Working in the field of cybersecurity seems to require thinking not just one or two steps ahead, but five.
So is it like chess?
No, Smith said. “Chess has rules and at every step you know what the rules are. There are no rules in hacking.”
There is, however, the law of unintended consequences. He pointed to the derailment in May outside Philadelphia of a New York-bound Amtrak train, which was recorded as traveling at more than 100 mph around a sharp curve in a 50- mph zone. Eight people died in the crash.
In the aftermath, there were suggestions that Amtrak install at that junction “positive train control,” which is in use in other areas of the Northeast Corridor, but hadn’t been installed there. “Positive train control” is designed to slow a speeding train or avoid a collision between two trains.
That sounds good, Smith said, until you start looking at it the other way around.
“If you put in devices to slow the train, it can go the other way. Someone could fiddle with them,” Smith said.
“What can go wrong when you feed the wrong information to people?” he asked.
Balancing the Trade-Offs
Smith, who is of Irish and French-Canadian descent, was raised Catholic. He admires the church’s venerated history of vigorous intellectual discourse, most notably in the works of St. Thomas Aquinas. However, he “defected” to the Episcopalian Church for reasons he doesn’t go into, although he said “the Episcopalian Church has a better balance of faith and reason.” He attends St. Thomas Episcopal Church in Hanover.
But while science goes a long way toward explaining how the world works, it cannot explain human awareness or consciousness, Smith said. Where does that come from?
Computers do not have a consciousness in the human sense, he said, but it’s possible that one day they might. The field of computer science evolves at lightning speed, which is one reason Smith chose to pursue the field. “I wanted to keep learning,” he said.

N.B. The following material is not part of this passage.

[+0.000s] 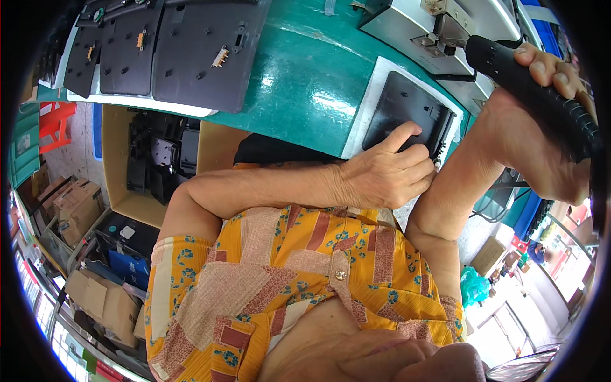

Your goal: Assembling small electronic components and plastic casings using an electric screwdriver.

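My left hand (389,169) lies over the near edge of a black plastic panel (402,102), its fingers curled and pressed against the part. Beneath that panel is a pale grey sheet (364,113) on the green tabletop. Raised at the right, my right hand (552,86) wraps round a thick black handle (509,67), ribbed along its far-right length and rounded at its end. The handle stands in front of a metal machine (407,32). What the handle joins to cannot be seen.
Several larger black panels (197,70) with small metal connectors lie at the table's far left. Below the green table (305,70) an open carton (114,172) holds black plastic parts. More cardboard boxes (105,299) stand at the left, beside a red stool (57,124).
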Action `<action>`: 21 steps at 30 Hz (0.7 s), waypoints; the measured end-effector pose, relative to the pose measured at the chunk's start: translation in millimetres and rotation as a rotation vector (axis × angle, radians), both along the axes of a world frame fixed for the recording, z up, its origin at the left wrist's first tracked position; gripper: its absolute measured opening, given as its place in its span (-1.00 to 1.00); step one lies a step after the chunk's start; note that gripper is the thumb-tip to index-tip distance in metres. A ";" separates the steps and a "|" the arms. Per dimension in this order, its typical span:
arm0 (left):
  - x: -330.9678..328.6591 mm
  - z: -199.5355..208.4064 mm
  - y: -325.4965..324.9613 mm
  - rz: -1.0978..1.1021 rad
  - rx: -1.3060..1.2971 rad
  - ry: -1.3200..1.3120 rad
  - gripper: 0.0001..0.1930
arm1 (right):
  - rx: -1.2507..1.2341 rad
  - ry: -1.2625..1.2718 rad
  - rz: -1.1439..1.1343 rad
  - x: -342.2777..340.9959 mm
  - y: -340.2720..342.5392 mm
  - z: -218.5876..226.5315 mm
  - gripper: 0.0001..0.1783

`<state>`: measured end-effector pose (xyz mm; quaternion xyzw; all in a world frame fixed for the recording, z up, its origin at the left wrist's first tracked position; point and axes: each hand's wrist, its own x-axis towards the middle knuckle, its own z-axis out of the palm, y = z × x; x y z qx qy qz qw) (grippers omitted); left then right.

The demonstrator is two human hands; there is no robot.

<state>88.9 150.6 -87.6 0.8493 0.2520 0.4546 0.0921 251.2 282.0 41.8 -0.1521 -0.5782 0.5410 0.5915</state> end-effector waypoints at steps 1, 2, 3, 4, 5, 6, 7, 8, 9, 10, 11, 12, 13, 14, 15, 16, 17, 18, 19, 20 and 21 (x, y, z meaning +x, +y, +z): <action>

One of the most fascinating — or vexing — elements of cybersecurity is that no matter how many security safeguards software and network designers dream up, humans will circumvent them routinely.
We’re counseled on how to create passwords for the websites we use, how to make them stronger and less “hackable.” We’re advised not to use the same password for different websites, not to use the name of our pet or our birthday, we’re given protocols on how to minimize our vulnerability to online identity theft and how to safeguard the integrity of electronic medical records.
But, Smith said, “real users break rules all the time. Unless we understand why and how, how do you design a safe system? When something goes wrong, the tendency is to blame the humans. But what can we do to make (technology) better for humans to use?”
It is possible, Nisen said , to make a network that would be “perfectly secure, but it would be unusable. It comes down to accessibility and convenience on one side and security on the other.”
Smith has a waggish analogy for the cost-benefit trade-off between ease of use of technology and security on the other.
“I presume you came here in a car, not a tank,” he said. “We might all be safer driving in tanks, but it costs more than making a car. We as a collective community have made a decision about where the trade-off is.”
But society is still reckoning where the trade-off is when it comes to cybersecurity. “We need a national conversation on how we want things to be digitized,” Bratus said.
“Is this new universe we’re building going to be safe and secure and wonderful?” Smith said.
Or, he asked, is it going to be like Love Canal, the landfill in a neighborhood of Niagara Falls that was revealed, during the 1970s, to be the site of a toxic waste dump that sickened hundreds of families living there — and now is regarded as a massive failure of civic and corporate planning and government oversight?